Ela diz que sofreu assédio quando trabalhava na empresa do youtuber, a MrBeast Industries
A influenciadora brasileira Lorrayne Mavromatis está processando o youtuber MrBeast, considerado um dos maiores criadores de conteúdo de toda a internet. Ela, que também atua na área de influência, diz que sofreu assédio quando trabalhava na empresa do youtuber, a MrBeast Industries.

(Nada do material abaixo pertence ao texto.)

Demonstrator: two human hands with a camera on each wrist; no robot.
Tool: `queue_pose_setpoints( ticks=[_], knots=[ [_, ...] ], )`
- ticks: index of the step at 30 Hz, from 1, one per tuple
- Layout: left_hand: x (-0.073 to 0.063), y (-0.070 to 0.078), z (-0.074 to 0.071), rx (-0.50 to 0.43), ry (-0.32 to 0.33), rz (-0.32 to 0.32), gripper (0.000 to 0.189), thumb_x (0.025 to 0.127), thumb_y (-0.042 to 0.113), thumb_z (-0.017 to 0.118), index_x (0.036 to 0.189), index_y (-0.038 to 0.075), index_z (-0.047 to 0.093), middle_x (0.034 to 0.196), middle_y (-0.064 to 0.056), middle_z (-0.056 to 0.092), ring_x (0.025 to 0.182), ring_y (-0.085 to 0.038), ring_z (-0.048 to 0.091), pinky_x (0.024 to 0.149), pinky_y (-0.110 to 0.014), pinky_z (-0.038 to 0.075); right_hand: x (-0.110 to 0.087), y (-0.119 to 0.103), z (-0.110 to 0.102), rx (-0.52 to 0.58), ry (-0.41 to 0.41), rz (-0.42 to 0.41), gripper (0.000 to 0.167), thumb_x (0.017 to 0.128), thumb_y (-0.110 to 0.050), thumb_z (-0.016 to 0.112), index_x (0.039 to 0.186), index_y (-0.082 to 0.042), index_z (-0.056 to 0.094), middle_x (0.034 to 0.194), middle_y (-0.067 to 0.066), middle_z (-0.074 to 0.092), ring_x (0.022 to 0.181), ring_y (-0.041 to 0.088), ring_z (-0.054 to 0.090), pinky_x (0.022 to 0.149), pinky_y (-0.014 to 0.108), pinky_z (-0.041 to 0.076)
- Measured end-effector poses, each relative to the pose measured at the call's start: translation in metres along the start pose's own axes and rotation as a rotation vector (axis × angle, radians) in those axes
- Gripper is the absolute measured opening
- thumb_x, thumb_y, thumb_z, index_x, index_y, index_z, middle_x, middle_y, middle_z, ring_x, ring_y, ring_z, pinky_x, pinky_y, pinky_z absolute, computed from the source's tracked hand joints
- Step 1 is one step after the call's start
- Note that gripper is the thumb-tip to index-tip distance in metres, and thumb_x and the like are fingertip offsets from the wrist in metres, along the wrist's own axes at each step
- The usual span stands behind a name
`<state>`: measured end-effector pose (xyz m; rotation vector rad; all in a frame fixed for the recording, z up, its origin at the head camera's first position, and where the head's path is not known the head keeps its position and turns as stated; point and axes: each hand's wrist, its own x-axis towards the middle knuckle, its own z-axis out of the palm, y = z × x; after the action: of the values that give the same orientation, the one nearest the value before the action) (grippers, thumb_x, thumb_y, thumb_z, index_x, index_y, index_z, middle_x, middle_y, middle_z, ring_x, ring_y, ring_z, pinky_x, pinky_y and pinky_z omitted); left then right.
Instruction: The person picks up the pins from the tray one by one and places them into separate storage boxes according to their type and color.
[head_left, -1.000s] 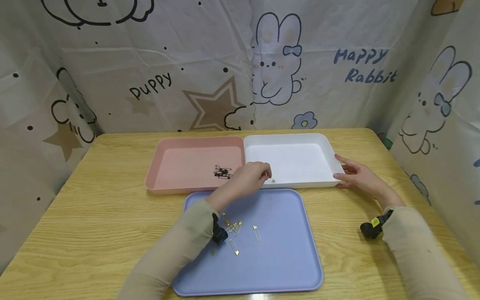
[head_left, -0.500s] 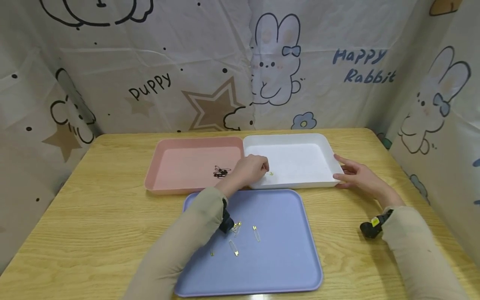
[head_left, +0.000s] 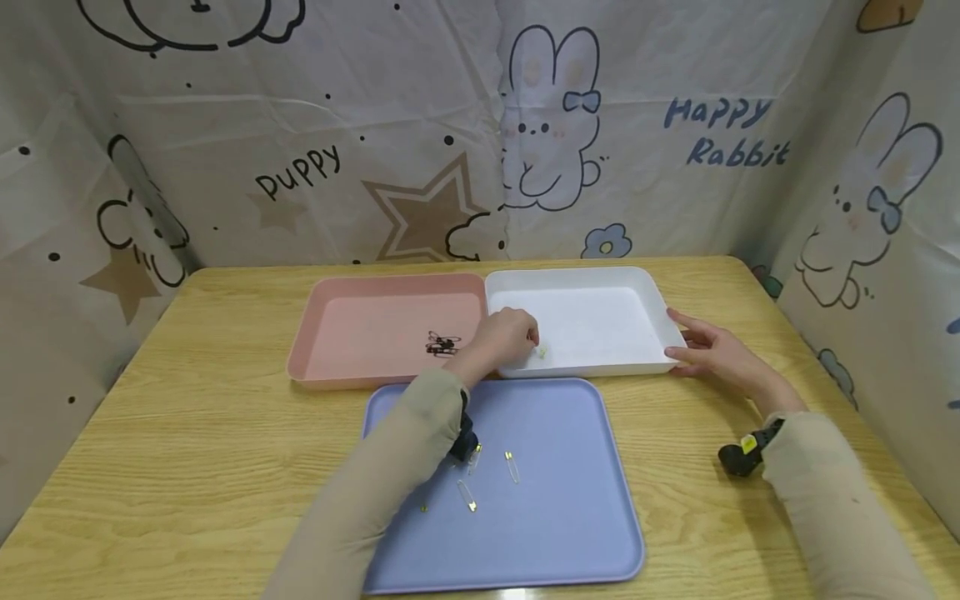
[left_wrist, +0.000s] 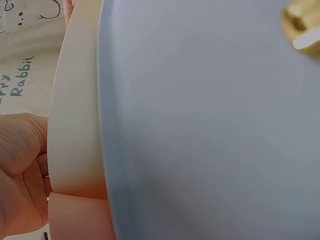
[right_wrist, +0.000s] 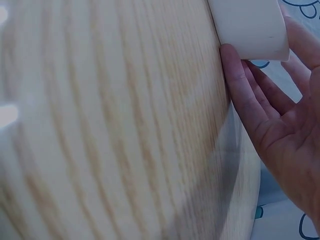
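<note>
My left hand [head_left: 507,337] is over the left front part of the white tray [head_left: 600,362], fingers curled and fingertips turned down. A gold safety pin's small blurred end [head_left: 542,352] shows just below these fingertips; the fingers hide the rest. In the left wrist view, the left hand [left_wrist: 20,175] appears beyond the tray's wall. The right hand [head_left: 708,350] holds the white tray at its right front corner. In the right wrist view, a fingertip of the right hand [right_wrist: 285,120] lies against the tray's lower edge, other fingers around its side.
A pink tray [head_left: 337,379] with several black safety pins [head_left: 442,344] adjoins the white tray's left side. In front lies a blue tray [head_left: 562,533] with gold safety pins, one [head_left: 512,467] apart from the others; the left forearm covers part of it.
My left hand has moved slightly back and left from the white tray's front rim to over its inside, with the gold safety pin at its fingertips. The right hand keeps its place on the tray.
</note>
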<state>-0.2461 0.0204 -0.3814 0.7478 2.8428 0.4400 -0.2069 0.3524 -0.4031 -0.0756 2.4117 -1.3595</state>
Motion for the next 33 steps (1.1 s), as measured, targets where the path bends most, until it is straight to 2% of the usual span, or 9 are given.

Quem é Lorrayne Mavromatis?
Lorrayne Mavromatis tem mais de 1 milhão de seguidores nas redes sociais e 2 milh]oes de assinantes em seu canal, atua com criação de conteúdo desde 2016, quando estreou seu canal no Youtube.
No início, seu foco era em lifestyle e viagens. Quando se tornou mãe, também começou a falar de maternidade. Antes da carreira na internet, ela se mudou para os Estados Unidos, onde trabalhou com fotografia de casamentos.
Seu maior sucesso viral aconteceu em 2017, quando ela compartilhou nas redes sociais os efeitos do furacão Irma. Na época, ela morava no Caribe e exibiu detalhes da destruição causada pelos temporais.
Lorrayne é casada com Davi Mavromatis, com quem tem uma filha. Os dois deixaram o Brasil quando ele foi estudar em São Martinho, uma ilha caribenha. Depois, os dois se mudaram para os Estados Unidos, onde estão até hoje.
O que dizem as acusações?
A brasileira publicou um comunicado em suas redes sociais avisando que vai à Justiça contra a MrBeast Industries. Ela alega que trabalhou na empresa nos últimos três anos e que era vítima de assédio moral;
"Eu era uma das poucas mulheres no alto escalão executivo e, muitas vezes, a única mulher na sala. Quando eu dava uma ideia, era chamada de burra — apenas para ficar ali e assistir um homem dizer exatamente a mesma coisa noventa segundos depois e receber uma rodada de aplausos", completou.
Ela disse que também teve sua licença-maternidade prejudicada. "Deveria ser um momento mágico e feliz foi imediatamente substituído por medo. Será que ainda terei um emprego? Ainda serei capaz de sustentar minha família? Eu tinha uma licença-maternidade aprovada e assinada pelo RH e concordei que trabalharia até o meu último dia de gravidez. Eu disse: enquanto eu estiver em trabalho de parto a caminho do hospital, eu ligarei para vocês. E é aí que quero que minha licença comece".
Ela também diz que era obrigada a ir a reuniões na casa do CEO da empresa, "em uma sala no andar de cima, iluminada apenas por um abajur lateral".
"Hoje estou tomando medidas legais. Por todas as mulheres que enfrentaram medo no ambiente de trabalho, que foram levadas a acreditar que precisam escolher entre seus filhos ou suas carreiras. Por cada mulher que foi silenciada. Tentaram me silenciar o suficiente — mas chega."